Material for the task
____

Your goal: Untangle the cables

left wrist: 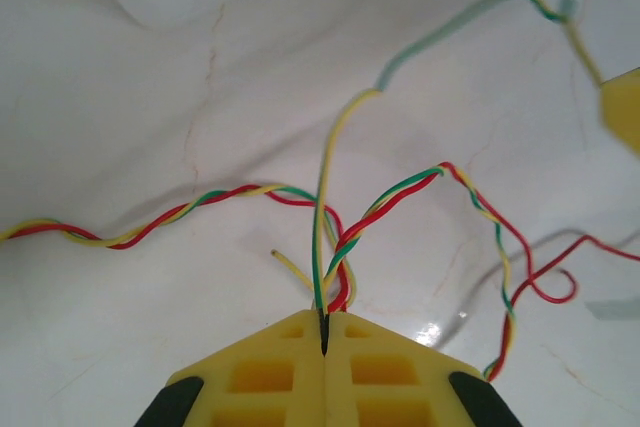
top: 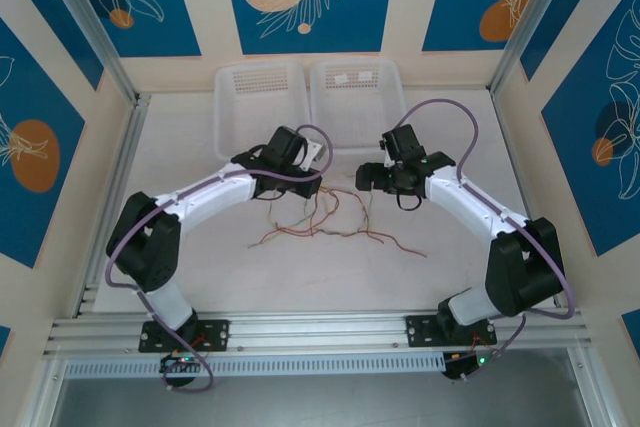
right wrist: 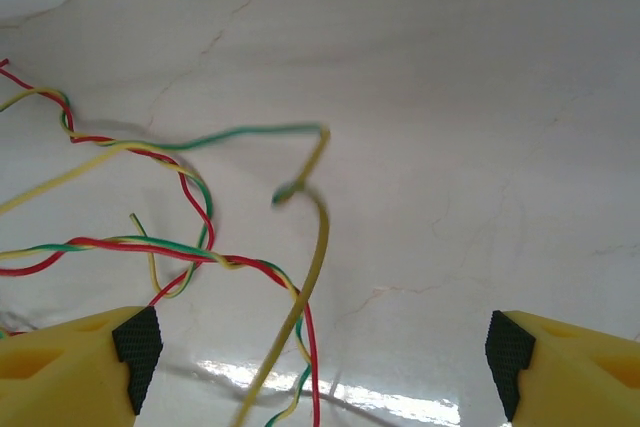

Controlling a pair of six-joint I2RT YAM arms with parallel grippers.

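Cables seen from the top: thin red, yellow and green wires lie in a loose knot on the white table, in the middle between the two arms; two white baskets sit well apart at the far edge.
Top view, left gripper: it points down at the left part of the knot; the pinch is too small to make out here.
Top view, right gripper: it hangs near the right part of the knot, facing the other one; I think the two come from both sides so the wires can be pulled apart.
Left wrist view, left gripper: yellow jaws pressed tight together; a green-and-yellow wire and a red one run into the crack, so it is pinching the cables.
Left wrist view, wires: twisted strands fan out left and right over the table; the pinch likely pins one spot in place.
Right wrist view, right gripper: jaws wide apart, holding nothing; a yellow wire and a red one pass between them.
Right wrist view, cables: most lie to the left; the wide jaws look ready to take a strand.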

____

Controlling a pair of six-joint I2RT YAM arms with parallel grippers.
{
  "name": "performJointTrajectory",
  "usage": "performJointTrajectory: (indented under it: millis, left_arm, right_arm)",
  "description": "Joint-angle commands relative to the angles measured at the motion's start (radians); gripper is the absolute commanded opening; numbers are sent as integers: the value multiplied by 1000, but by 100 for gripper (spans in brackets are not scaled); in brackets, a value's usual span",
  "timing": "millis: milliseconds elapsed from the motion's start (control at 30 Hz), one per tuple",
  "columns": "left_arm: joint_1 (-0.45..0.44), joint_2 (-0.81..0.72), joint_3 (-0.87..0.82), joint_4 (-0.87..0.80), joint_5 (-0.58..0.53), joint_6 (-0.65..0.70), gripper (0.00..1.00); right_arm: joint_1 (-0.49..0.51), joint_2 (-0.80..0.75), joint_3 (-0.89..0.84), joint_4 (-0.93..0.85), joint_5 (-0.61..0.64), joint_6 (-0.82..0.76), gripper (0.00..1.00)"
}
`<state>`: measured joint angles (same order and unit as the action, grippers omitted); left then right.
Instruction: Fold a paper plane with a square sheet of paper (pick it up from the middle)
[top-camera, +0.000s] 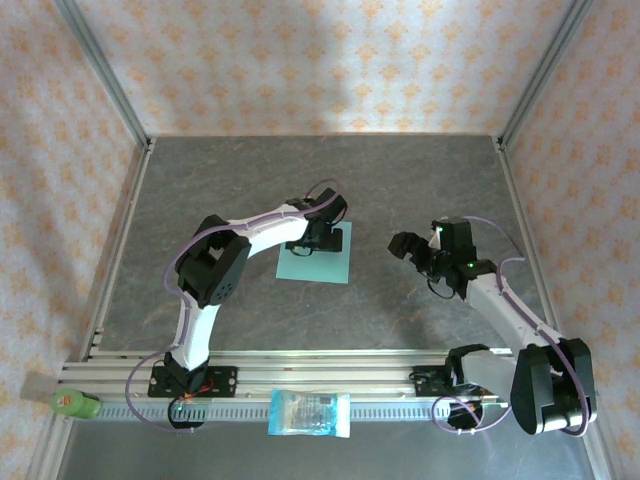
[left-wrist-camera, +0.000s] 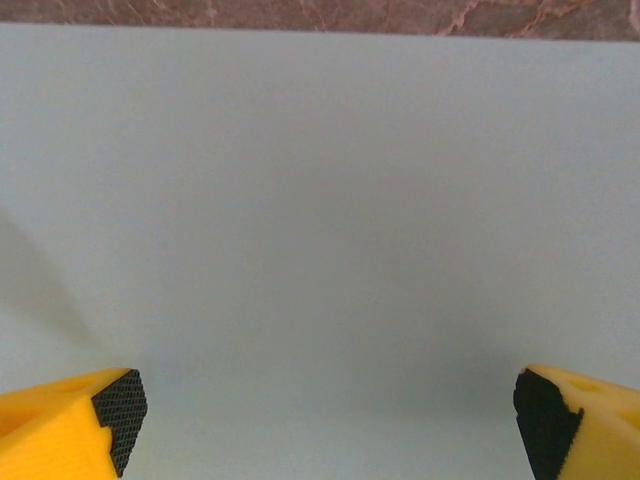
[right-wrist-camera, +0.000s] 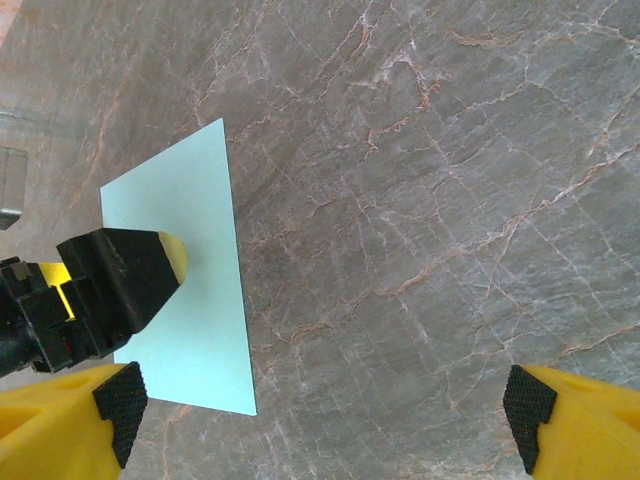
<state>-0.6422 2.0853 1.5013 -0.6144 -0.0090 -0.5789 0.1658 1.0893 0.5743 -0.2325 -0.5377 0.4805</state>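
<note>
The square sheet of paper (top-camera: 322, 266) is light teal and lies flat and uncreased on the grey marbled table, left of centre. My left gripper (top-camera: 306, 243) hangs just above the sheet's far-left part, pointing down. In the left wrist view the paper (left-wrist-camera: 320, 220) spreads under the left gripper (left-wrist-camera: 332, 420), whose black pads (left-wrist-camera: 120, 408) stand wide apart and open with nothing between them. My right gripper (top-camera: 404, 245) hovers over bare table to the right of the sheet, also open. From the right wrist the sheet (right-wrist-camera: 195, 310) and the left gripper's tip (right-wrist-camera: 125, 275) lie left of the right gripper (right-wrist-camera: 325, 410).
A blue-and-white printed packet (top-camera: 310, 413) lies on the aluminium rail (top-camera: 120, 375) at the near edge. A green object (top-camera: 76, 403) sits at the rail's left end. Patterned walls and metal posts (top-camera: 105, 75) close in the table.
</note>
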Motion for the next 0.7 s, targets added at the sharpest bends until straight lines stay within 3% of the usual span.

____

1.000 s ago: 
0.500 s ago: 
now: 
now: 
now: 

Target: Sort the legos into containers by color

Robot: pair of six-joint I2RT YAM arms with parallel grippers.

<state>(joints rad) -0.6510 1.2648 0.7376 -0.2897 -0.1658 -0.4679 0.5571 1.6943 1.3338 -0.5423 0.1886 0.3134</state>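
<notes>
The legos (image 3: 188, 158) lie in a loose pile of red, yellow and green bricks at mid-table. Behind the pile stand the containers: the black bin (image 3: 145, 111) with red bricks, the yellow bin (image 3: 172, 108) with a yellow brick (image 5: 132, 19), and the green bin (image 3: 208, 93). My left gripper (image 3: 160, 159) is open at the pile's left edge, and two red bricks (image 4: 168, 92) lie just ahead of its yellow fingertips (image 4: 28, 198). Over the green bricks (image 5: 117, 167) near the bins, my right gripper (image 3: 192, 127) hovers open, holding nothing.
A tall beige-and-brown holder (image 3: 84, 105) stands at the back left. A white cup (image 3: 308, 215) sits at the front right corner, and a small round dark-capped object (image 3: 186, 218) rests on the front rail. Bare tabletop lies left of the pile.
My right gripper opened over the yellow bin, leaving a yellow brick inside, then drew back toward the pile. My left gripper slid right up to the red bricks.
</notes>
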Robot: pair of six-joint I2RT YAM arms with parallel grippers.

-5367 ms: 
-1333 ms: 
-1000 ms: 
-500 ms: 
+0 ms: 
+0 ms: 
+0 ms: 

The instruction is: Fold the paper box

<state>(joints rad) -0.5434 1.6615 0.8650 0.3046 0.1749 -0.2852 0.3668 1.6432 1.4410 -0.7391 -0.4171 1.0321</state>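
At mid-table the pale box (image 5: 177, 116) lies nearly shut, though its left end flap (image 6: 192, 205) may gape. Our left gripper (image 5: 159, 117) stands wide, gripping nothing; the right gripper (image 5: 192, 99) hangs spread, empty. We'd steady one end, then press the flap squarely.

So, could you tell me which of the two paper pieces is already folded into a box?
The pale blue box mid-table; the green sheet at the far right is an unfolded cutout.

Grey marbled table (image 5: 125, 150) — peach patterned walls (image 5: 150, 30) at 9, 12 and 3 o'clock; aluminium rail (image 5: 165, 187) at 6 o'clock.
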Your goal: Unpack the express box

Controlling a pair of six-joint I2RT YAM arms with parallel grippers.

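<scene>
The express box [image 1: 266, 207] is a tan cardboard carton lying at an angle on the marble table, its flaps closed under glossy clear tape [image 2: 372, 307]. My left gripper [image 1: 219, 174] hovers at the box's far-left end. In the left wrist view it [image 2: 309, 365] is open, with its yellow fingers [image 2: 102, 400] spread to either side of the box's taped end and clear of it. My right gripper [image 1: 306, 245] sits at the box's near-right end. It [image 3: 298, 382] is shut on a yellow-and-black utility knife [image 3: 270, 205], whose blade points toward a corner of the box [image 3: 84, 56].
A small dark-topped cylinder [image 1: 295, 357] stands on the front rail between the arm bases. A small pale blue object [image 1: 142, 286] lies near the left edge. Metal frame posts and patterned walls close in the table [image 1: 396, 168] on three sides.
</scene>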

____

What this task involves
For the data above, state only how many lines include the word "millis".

The answer
2